* Collected data:
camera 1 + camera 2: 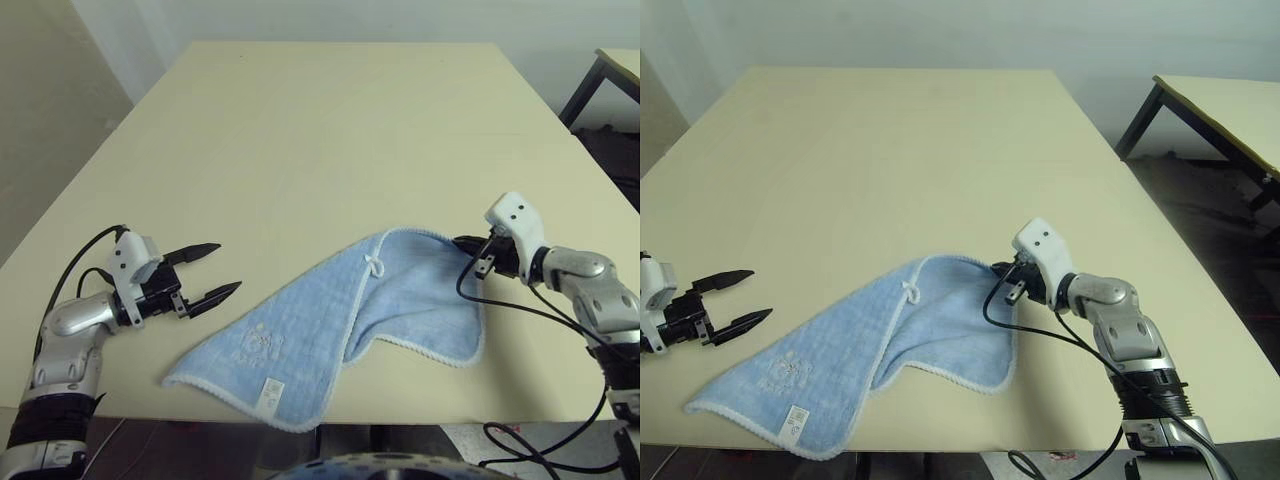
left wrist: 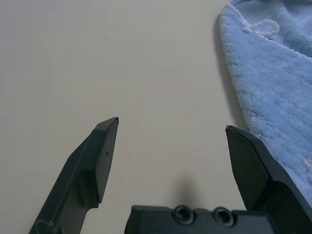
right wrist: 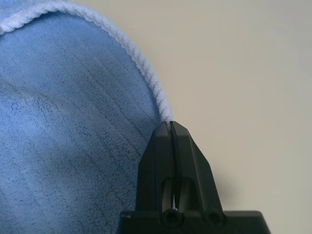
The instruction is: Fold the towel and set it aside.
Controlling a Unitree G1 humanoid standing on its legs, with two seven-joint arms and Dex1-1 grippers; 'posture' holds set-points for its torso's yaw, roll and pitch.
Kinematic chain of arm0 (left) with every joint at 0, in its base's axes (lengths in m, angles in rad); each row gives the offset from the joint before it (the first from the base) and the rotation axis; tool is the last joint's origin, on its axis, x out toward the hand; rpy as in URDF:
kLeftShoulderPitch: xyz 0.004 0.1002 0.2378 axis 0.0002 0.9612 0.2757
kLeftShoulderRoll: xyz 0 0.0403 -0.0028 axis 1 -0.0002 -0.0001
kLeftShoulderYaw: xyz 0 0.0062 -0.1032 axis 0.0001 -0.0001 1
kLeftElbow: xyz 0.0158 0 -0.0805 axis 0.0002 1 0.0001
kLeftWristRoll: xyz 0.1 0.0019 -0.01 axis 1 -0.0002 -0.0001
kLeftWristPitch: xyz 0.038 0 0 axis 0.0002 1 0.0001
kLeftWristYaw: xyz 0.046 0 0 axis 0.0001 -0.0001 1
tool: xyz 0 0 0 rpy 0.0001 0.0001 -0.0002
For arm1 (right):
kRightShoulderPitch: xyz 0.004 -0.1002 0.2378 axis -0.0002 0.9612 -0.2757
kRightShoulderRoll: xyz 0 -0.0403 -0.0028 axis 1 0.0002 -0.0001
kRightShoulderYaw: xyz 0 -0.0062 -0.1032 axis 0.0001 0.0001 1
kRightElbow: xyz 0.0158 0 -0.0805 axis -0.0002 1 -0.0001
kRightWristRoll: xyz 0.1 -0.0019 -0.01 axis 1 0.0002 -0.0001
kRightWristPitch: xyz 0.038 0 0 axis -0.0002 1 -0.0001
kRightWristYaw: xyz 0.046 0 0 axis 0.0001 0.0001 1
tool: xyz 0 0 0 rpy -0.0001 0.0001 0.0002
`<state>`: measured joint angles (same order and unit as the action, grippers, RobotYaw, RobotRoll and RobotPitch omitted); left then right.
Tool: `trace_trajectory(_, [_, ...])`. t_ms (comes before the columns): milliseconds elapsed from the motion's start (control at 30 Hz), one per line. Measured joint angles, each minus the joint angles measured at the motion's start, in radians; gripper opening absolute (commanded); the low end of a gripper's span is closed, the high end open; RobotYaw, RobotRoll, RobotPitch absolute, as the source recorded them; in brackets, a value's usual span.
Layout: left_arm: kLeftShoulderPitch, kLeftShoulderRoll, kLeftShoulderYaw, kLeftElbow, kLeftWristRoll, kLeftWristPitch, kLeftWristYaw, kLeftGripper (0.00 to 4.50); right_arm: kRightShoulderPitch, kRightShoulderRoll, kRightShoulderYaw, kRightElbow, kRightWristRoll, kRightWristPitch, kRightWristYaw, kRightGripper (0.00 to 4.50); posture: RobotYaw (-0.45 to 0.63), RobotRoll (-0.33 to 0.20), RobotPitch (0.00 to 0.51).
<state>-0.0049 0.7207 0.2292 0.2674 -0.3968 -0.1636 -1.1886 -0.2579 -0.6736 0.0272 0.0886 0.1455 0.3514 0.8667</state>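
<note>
Where doubled over, towel (image 1: 330, 330) light-blue, white-edged.

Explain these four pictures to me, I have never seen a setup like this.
A humanoid robot with two arms stands at a table. Two pictures come from cameras on its head, looking down; the other two come from a camera on each wrist, looking along that arm's black fingers. On the table lies a light-blue towel, partly folded over itself. The right gripper is shut on the towel's white edge, seen close up in the right wrist view. The left gripper is open, holding nothing, beside the towel.
</note>
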Motion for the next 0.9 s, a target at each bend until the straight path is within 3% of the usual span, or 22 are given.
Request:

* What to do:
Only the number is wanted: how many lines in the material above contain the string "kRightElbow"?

* Task response:
2